OpenXML: Word glossary entries not processed

Chase Tingley

This behavior has changed in m29-snapshot, but is still not correct.

The issue is how indexes are constructed in Word. In the source docx, we have stuff like this:

    <w:r w:rsidRPr="00E77FAC">
        <w:rPr>
          <w:noProof/>
        </w:rPr>
        <w:t>This phrase</w:t>
      </w:r>
      <w:r w:rsidRPr="00E77FAC">
        <w:rPr>
          <w:noProof/>
        </w:rPr>
        <w:fldChar w:fldCharType="begin"/>
      </w:r>
      <w:r w:rsidRPr="00E77FAC">
        <w:rPr>
          <w:noProof/>
        </w:rPr>
        <w:instrText xml:space="preserve"> XE "phrase" </w:instrText>
      </w:r>
      <w:r w:rsidRPr="00E77FAC">
        <w:rPr>
          <w:noProof/>
        </w:rPr>
        <w:fldChar w:fldCharType="end"/>
      </w:r>

The fldChar stuff is a set of field codes, basically macros. Each index entry has one (delivering the "XE" instruction), and then at the end of the document there's another big one that contains the field that define the index and caches its current value.

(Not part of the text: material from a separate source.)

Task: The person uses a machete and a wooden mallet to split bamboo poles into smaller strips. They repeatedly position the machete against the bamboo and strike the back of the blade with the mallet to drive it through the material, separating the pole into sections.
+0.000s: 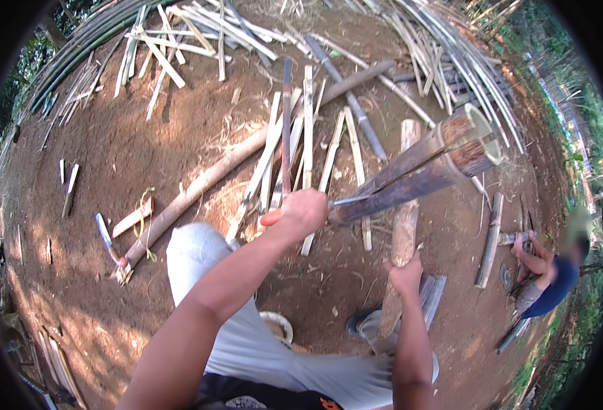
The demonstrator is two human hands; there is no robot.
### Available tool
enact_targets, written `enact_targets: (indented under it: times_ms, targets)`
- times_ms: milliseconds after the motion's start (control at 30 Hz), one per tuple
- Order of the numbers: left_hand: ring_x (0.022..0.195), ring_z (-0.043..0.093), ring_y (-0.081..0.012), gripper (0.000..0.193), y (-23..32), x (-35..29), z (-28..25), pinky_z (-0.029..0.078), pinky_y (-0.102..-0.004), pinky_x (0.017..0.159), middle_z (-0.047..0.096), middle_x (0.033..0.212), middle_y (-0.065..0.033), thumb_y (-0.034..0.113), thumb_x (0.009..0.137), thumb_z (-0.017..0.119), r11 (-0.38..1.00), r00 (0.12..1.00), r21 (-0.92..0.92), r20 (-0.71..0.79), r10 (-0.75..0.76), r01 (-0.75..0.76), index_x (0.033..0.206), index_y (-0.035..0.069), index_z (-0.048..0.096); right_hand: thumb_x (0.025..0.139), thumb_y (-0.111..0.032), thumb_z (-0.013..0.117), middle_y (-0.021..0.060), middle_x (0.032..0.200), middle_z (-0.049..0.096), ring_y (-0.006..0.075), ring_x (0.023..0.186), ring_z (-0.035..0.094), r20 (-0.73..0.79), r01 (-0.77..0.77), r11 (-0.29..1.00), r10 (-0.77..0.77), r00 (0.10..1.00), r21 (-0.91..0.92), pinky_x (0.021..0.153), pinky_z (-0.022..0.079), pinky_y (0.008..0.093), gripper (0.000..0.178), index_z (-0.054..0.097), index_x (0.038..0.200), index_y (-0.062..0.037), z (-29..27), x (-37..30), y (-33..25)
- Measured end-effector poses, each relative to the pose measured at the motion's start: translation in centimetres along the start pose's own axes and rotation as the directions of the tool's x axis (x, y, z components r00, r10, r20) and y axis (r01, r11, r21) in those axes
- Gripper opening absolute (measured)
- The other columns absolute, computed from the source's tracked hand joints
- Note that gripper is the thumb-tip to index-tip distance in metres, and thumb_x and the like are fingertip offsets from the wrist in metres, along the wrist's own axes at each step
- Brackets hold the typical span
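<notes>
Left hand [306, 210], grip closed round an orange handle [270, 218], apparently steadies the blade [348, 200] within split bamboo [414, 188]; right hand [405, 273] clasps a wooden billet [405, 229].

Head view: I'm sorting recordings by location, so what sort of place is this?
Probably an outdoor bamboo-working yard: bare earth underfoot, pale split strips strewn over it, and green foliage towards the edges.
</notes>
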State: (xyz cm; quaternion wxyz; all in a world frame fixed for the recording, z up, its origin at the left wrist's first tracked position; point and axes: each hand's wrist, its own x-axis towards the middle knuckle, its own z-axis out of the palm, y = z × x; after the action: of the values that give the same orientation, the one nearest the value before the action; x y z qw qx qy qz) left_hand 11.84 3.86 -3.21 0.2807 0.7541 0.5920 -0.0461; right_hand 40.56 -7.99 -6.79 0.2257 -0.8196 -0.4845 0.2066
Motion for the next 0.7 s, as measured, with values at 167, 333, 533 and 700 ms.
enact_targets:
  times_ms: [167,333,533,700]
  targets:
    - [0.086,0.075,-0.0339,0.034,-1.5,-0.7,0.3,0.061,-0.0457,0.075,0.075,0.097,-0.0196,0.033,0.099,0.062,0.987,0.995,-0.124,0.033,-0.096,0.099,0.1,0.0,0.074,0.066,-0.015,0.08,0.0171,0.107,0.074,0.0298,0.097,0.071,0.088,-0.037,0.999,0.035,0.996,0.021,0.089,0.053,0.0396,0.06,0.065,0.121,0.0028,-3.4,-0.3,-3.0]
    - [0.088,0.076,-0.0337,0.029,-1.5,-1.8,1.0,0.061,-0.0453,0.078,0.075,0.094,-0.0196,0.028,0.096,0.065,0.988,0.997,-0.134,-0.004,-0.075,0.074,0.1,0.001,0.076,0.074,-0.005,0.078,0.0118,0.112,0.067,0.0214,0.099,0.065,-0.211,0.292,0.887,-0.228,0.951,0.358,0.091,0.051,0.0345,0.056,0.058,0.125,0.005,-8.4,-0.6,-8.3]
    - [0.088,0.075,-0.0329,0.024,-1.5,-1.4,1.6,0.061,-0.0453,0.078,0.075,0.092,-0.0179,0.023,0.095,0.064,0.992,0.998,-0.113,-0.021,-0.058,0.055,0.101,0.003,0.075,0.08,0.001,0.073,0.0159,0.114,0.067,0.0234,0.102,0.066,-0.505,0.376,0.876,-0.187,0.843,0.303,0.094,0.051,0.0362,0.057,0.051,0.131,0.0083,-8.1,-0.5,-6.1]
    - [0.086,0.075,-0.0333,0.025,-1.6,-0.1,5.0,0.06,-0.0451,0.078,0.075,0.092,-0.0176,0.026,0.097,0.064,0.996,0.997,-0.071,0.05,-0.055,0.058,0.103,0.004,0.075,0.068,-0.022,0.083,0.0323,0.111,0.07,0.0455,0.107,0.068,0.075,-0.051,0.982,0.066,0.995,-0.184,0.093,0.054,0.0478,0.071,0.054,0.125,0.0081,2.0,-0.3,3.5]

In M28, our parsing of these is pretty bad. We extract text from inside field codes in some cases, and that text is just cached values that are overwritten when you refresh the document, as you mentioned. That stuff shouldn't be translatable since it's not real data.

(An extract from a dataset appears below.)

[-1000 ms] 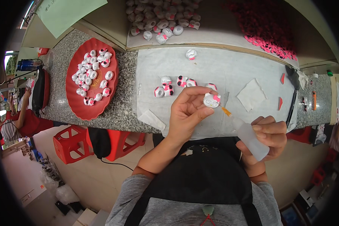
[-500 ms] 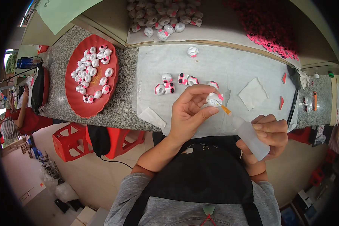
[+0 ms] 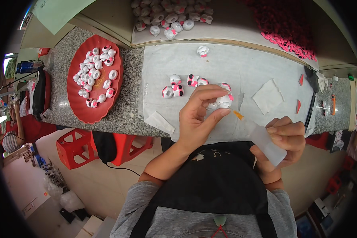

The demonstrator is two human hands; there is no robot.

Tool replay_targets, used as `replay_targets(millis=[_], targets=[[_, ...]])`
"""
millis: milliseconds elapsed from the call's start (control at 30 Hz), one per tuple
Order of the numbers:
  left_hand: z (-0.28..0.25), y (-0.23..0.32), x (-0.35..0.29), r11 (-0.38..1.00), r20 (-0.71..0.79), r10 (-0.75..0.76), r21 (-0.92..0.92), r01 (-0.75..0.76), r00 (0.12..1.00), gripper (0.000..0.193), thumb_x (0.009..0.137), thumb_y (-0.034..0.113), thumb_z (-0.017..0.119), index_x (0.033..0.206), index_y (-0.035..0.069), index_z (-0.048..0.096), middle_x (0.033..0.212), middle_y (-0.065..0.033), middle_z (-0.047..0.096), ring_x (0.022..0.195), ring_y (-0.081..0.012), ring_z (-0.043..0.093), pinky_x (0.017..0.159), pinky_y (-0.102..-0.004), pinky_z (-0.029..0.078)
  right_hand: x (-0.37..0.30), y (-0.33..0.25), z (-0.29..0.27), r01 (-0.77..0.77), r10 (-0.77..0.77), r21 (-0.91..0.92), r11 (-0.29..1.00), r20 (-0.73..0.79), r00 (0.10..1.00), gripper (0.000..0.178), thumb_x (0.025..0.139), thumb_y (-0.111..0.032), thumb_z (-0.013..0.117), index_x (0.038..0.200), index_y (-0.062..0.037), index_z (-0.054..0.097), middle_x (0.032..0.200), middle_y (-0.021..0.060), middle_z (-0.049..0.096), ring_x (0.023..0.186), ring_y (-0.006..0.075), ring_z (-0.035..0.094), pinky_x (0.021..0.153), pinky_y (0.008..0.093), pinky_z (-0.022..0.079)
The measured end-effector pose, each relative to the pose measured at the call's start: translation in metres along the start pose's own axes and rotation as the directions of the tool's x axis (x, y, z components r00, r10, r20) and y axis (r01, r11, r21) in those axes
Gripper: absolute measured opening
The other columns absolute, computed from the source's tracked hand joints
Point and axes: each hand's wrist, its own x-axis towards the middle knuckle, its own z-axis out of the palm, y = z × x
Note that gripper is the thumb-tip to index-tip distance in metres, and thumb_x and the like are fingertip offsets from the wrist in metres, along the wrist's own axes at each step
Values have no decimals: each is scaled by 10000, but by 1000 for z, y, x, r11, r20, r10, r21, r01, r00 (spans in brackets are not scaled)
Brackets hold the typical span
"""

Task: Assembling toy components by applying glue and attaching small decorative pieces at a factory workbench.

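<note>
My left hand pinches a small white figurine head with a pink patch between thumb and fingers, above the paper-covered worktop. In my right hand is a translucent white squeeze bottle, gripped at a tilt. Its orange needle tip points up and left, with the thin end at or very close to the head; contact cannot be made out. Beyond my left hand, several white and pink heads lie on the white paper. A single head lies farther back.
A red scalloped tray of heads stands at the left. On the back shelf lie a pile of heads and many small pink pieces. A white paper square and red slivers lie at right. Red stools stand below.
The head in my left fingers has turned, so its pink patch shows differently. My right hand and the bottle have shifted slightly right.
</note>
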Motion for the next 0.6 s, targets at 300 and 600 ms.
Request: replay_targets(millis=[300,600], targets=[[-12,6,6,999,-37,29,32,-28,999,324,657,-108,541,958,-20,462,1003,-129,449,958,-194,445,825,-294,357,12,22,-11,-106,110,80,991,-49,993,390,535,-40,704,806,-49,423,770,95,445,588,135,449,530,238,393],[-23,12,10,997,-186,-2,-70,-11,983,333,662,-92,556,971,-23,453,1004,-128,459,948,-192,465,827,-287,362,96,112,-34,-474,486,-149,868,54,873,273,673,-55,555,925,2,466,743,98,520,688,178,538,565,263,424]])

In M29-snapshot, we've fixed the field code parsing, so the values in the cached index aren't exposed for translation. However, that's only half the fix. The XE instruction is not exposed for translation, so that even if you translate "phrase" to "phrasezzzz", the XE code is unchanged:

      <w:r>
        <w:t xml:space="preserve">This phrasezzzz</w:t>
      </w:r>
      <w:r>
        <w:rPr/>
        <w:fldChar w:fldCharType="begin"/>
      </w:r>
      <w:r w:rsidRPr="00E77FAC">
        <w:rPr>
          <w:noProof/>
        </w:rPr>
        <w:instrText xml:space="preserve"> XE "phrase" </w:instrText>
      </w:r>

This means that the index won't rebuild correctly to pick up the change.

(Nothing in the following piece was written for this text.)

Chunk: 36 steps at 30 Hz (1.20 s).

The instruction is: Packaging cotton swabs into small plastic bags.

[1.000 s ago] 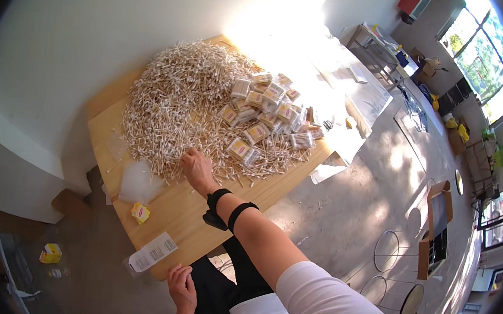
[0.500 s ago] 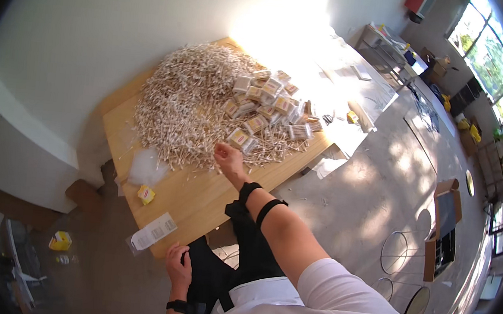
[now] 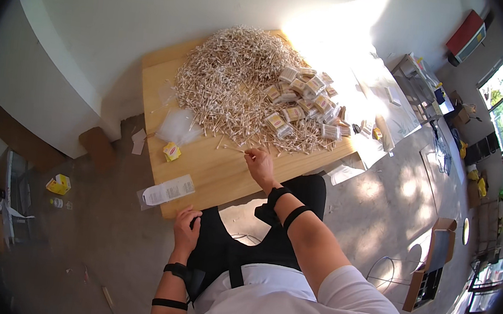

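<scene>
A big heap of loose cotton swabs [image 3: 228,82] covers much of the wooden table [image 3: 218,184]. At the heap's near edge, my right hand [image 3: 259,167] is closed in a pinch, with a thin cotton swab [image 3: 236,150] at its fingertips. Several clear packs of swabs with yellow labels [image 3: 309,96] lie on the heap's right side, the nearest pack [image 3: 278,124] just beyond my right hand. My left hand [image 3: 185,230] rests at the table's near left corner, fingers loosely bent and holding nothing. Beside it lies a white printed card in a clear sleeve [image 3: 167,191].
A crumpled clear plastic bag [image 3: 179,127] and a small yellow-and-white packet [image 3: 171,152] lie on the table's left. A yellow box [image 3: 58,184] sits on the floor at left. An open cardboard box [image 3: 430,265] stands at right. Sunlit white sheeting [image 3: 384,100] covers the table's far right.
My right hand has drawn back from the nearest pack toward the table's front edge. My left hand stays by the near corner. The whole view has shifted as my head turned.
</scene>
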### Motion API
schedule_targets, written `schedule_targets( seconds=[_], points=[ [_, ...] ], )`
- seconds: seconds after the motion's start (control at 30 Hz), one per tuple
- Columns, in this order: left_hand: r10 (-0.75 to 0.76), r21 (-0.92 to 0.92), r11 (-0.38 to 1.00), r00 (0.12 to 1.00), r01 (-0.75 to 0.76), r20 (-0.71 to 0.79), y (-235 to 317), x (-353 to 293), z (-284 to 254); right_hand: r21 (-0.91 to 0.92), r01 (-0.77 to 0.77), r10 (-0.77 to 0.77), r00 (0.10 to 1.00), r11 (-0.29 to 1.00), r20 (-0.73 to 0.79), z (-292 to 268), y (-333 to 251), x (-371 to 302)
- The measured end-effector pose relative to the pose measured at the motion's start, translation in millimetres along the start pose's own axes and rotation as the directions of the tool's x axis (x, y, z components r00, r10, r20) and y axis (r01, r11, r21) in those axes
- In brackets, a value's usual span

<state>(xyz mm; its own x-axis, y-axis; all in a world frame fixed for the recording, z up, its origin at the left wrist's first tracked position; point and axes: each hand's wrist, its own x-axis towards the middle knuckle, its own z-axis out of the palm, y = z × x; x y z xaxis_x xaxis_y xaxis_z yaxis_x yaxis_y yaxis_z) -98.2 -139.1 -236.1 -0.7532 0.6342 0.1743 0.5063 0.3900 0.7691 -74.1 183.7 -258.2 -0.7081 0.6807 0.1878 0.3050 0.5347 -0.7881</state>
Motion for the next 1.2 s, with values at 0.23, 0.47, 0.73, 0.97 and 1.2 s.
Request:
schedule_targets(
  seconds=[0.23,0.47,0.73,0.97,1.2],
  points=[
    [-0.016,0.076,0.997,1.0,0.016,-0.007,15,4,3,-0.151,0.086,-0.088,0.996,0.985,-0.009,22,-17,13],
    [-0.022,0.175,0.984,0.999,0.026,-0.023,32,21,21,-0.106,0.19,-0.153,0.946,0.976,0.285,14,-13,-12],
    [0.015,0.111,0.994,0.998,-0.008,-0.062,34,100,64,-0.02,0.284,-0.274,0.94,0.959,0.201,17,-23,33],
    [0.018,0.224,0.974,1.0,-0.016,-0.009,29,135,86,-0.031,0.253,-0.223,0.897,0.967,0.383,17,-6,27],
    [0.06,0.144,0.988,0.998,-0.06,0.001,16,112,73,0.084,0.304,-0.314,0.887,0.949,0.338,6,-13,14]
  ],
)
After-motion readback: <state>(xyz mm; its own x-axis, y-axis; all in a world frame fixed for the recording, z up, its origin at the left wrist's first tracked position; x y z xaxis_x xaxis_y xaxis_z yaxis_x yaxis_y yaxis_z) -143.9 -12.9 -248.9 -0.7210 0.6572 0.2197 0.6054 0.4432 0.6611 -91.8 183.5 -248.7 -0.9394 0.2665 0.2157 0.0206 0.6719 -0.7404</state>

We probably need to extract the field argument for XE codes for translation. This is ugly, because the full field code value is a nasty macro syntax (see section 17.16.5.72 in the ECMA reference). For example:

XE "behavior:implementation-defined" \b

This is actually an index entry "behavior" with a sub-entry "implementation-defined", as well as a formatting code ("\b"). Correct handling of this would expose two separate text units, "behavior" and "implementation-defined", hide the "XE" and "\b" portions, and then reassemble everything on merge.

2015-12-11T22:25:41+00:00

Comments (2)

Chase Tingley
This behavior has changed in m29-snapshot, but is still not correct.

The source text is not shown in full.